Because my neurotransmitters were apparently on strike, for a while I became as neurotic and strange as a hamster crossed with a Chihuahua dosed on caffeine, Oxycontin, and meth. Some days I couldn't recognize the thoughts in my head, the moods that were the wet slate shade of winter sky, and I had so much trouble concentrating on a single task that it became laughable. I became irritable and short-tempered and self pitying and argumentative and have never felt more isolated.
Last week I was celebrating my new book with friends and I said out loud "I'm happy," and it was just fricking amazing to utter those words and laugh that night. In fact, laughter is what saved me because when I wasn't cranky or self-pitying, it's actually pretty funny when you cannot remember "yellow" or "suitcase" or your phone number or whether you've just taken your medications or paid your phone bill. On the serious side, I'm trying to avoid dementia, because if I had it for real the humor of the situation would fade quickly.

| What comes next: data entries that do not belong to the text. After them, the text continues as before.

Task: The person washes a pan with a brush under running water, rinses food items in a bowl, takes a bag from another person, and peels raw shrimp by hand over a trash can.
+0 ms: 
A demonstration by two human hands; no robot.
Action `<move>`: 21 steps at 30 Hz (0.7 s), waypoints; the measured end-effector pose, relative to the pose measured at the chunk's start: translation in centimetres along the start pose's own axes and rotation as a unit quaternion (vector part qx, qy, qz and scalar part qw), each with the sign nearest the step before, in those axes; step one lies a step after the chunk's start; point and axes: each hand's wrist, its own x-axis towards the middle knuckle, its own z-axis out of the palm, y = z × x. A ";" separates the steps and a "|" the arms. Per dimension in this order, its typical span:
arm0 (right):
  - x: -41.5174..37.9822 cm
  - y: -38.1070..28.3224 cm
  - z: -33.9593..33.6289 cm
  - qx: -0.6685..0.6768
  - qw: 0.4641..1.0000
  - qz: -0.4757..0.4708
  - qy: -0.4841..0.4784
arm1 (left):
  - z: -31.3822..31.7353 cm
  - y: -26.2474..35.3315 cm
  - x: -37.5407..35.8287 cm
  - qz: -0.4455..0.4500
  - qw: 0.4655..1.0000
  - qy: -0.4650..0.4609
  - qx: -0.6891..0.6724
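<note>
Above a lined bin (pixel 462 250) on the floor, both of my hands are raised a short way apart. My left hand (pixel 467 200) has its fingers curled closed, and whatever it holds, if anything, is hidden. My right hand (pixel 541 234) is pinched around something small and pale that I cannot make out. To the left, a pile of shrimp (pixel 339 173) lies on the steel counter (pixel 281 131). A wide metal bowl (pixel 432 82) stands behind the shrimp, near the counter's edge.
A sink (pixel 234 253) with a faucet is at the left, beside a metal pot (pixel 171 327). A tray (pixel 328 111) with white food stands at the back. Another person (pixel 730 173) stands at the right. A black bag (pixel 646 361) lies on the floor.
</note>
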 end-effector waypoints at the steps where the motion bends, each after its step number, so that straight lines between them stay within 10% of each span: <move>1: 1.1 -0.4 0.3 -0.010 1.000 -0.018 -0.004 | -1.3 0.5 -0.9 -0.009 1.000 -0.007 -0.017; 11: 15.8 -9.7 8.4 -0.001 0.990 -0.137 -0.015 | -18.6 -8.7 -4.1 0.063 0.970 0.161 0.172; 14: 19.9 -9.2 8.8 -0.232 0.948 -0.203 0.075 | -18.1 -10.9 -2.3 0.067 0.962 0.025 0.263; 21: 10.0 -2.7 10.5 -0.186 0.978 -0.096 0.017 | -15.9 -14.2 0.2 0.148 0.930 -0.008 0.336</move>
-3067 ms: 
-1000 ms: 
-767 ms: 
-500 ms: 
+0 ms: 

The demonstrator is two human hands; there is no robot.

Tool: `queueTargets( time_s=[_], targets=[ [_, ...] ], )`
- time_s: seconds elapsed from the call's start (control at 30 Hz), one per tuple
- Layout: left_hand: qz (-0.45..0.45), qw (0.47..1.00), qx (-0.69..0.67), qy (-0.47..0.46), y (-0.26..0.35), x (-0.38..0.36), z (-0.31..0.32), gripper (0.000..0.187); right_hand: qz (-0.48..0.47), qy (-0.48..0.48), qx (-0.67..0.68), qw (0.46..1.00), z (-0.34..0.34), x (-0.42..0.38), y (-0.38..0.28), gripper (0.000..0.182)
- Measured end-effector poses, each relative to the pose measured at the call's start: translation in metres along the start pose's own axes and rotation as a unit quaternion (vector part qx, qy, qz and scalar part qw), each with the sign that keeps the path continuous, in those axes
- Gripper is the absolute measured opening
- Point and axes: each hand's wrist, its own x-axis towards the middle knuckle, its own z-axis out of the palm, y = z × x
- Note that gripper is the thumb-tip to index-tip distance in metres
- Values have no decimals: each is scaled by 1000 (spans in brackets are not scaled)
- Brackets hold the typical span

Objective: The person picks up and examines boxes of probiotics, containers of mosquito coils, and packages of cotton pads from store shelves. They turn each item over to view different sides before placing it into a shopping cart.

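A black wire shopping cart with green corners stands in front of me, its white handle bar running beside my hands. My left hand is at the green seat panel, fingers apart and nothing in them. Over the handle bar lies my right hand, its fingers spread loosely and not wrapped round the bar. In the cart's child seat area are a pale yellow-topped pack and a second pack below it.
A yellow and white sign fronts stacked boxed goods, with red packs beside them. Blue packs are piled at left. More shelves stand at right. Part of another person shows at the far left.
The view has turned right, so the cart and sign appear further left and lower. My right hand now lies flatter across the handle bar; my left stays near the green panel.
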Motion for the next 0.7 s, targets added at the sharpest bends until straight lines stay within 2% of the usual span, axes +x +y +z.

I'm still paying a toll for my brain injuries every day, especially when I use my computer and have another year of recovery ahead. And I know how serious head injuries can be and that I'm lucky that I wasn't permanently injured. But I've never felt more gratitude and in sync with what I do with my life. So you know what? If your dog died and your boyfriend/girlfriend/husband/wife just dumped you, and you discovered your hero is a fraud, or if your sister is sleeping with your man, or if in any way your life truly, truly sucks and you've lost your way, you can still write (or fill in the blank for the passion that's missing in your life). And writing just might save your ass. Writing just might be the window you can climb through to something altogether golden that was waiting there all along.